MAMNAA- Meta/Apple/Microsoft/Nvidia/Amazon/Alphabet

1. * This is especially true at the consumer layer. There’s no room for “We’re an app that…”, and a few geeks in a garage building a billion-dollar business is likely a bygone era.

I disagree: I will build "The Everything App, for Your Giving". From my home in Bridgeport F'n CT.

Nobody has built the app for the mainstream public on mobile or Web3. Or a hybrid Web2/3. I will. This is a 50 billion beast. Or more.

4. Supertrend: I am one of those knowledge hounds. The insatiable quest for what I don't know. Intellectual curiosity is my superpower. But this is when you see and discover something no one can imagine like Steve Jobs with the touchscreen smart device.

Jobs didn't invent the GUI. Xerox did. Jobs innovated.

I didn't invent the GUI. But I invented and patented the Dynamic GUI on mobile. And two new dynamic GUIs. RWA tokenization and tokenized p2p mobile rapid payments. No one can imagine these yet. Even you!
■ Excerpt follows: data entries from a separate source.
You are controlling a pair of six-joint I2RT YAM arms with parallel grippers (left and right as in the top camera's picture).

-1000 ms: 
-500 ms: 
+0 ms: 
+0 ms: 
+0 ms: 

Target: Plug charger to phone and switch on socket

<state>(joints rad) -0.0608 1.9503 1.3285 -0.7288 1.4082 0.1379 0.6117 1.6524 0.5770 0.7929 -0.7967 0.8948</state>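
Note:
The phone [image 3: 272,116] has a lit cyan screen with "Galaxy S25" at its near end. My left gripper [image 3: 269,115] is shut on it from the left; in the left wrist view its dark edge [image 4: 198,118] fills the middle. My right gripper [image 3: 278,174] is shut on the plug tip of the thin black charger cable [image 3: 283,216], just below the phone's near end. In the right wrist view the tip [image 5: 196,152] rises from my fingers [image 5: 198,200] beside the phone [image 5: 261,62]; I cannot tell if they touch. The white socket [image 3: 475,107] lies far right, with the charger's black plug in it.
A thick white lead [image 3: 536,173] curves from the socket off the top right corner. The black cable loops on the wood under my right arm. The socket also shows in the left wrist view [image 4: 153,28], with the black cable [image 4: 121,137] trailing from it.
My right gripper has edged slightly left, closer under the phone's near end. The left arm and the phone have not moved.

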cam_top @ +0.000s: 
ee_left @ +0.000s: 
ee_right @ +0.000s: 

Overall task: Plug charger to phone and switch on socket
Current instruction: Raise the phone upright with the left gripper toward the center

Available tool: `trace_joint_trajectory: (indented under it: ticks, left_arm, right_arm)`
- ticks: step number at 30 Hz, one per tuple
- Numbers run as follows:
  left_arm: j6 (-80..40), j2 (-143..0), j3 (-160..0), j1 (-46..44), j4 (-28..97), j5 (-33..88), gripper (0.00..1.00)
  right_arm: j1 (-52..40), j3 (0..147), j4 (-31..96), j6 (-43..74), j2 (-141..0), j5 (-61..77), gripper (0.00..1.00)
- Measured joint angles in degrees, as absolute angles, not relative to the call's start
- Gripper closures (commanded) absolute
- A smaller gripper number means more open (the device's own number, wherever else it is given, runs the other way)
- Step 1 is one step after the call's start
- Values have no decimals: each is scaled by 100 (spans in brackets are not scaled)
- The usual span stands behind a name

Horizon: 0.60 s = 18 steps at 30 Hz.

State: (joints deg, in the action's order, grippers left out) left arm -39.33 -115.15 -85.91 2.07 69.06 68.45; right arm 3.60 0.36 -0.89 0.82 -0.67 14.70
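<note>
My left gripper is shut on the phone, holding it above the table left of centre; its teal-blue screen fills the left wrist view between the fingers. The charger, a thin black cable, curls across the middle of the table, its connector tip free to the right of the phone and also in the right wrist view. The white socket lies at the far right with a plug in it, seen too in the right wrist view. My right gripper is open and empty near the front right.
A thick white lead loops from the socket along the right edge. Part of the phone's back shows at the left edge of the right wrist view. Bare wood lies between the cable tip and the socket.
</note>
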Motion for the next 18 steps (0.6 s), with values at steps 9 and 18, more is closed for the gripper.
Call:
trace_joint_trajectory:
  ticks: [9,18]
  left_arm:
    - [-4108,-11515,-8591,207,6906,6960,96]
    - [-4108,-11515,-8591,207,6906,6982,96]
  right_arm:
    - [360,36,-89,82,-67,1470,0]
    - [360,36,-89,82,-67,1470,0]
IMO, these are ingredients for the next supertrend. Empowering 4 billion smart phone owners to be creators.

BTW, a further thought on Supertrends. Mario's recent newsletter spoke of identifying Supertrends. I get it. But he gave a shout-out to two people I resent. Perhaps I should keep my big mouth shut. But I suffered from their distortion reality field.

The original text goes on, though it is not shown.